▶ [DIRECTIONS FOR THIS TASK] Copy out each line below exactly as written.

▶ [INPUT DATA]
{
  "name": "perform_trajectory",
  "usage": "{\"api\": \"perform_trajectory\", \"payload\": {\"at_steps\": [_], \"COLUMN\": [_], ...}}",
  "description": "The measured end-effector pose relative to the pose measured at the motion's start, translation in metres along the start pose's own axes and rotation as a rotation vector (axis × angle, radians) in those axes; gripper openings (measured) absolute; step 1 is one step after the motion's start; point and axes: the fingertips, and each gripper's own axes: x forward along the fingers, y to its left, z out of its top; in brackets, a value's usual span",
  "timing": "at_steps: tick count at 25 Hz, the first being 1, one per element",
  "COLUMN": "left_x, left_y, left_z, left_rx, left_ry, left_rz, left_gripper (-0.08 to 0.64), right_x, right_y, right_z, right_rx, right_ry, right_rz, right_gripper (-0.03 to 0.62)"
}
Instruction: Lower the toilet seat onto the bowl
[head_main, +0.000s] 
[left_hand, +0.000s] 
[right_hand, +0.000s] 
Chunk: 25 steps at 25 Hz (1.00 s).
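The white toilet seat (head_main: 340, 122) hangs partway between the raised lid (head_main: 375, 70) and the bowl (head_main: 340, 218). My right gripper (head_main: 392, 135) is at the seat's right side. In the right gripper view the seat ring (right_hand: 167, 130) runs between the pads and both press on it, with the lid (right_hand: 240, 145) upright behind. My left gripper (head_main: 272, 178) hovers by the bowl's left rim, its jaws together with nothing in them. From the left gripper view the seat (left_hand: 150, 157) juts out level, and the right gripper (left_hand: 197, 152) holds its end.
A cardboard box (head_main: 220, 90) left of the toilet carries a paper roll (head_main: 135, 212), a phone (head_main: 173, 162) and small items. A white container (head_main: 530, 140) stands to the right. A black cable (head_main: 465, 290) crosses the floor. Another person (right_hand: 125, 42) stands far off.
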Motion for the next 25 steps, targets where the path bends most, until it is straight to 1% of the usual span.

▶ [WRITTEN RESPONSE]
{
  "name": "perform_trajectory",
  "usage": "{\"api\": \"perform_trajectory\", \"payload\": {\"at_steps\": [_], \"COLUMN\": [_], ...}}",
  "description": "The measured end-effector pose relative to the pose measured at the motion's start, translation in metres along the start pose's own axes and rotation as a rotation vector (axis × angle, radians) in those axes; gripper openings (measured) absolute; step 1 is one step after the motion's start; point and axes: the fingertips, and each gripper's own axes: x forward along the fingers, y to its left, z out of its top; in brackets, a value's usual span",
  "timing": "at_steps: tick count at 25 Hz, the first being 1, one per element",
  "COLUMN": "left_x, left_y, left_z, left_rx, left_ry, left_rz, left_gripper (-0.08 to 0.64), right_x, right_y, right_z, right_rx, right_ry, right_rz, right_gripper (-0.03 to 0.62)"
}
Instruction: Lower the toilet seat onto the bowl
[head_main, +0.000s] 
[left_hand, +0.000s] 
[right_hand, +0.000s] 
Chunk: 25 steps at 25 Hz (1.00 s).
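The white toilet seat (head_main: 340, 122) hangs partway between the raised lid (head_main: 375, 70) and the bowl (head_main: 340, 218). My right gripper (head_main: 392, 135) is at the seat's right side. In the right gripper view the seat ring (right_hand: 167, 130) runs between the pads and both press on it, with the lid (right_hand: 240, 145) upright behind. My left gripper (head_main: 272, 178) hovers by the bowl's left rim, its jaws together with nothing in them. From the left gripper view the seat (left_hand: 150, 157) juts out level, and the right gripper (left_hand: 197, 152) holds its end.
A cardboard box (head_main: 220, 90) left of the toilet carries a paper roll (head_main: 135, 212), a phone (head_main: 173, 162) and small items. A white container (head_main: 530, 140) stands to the right. A black cable (head_main: 465, 290) crosses the floor. Another person (right_hand: 125, 42) stands far off.
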Motion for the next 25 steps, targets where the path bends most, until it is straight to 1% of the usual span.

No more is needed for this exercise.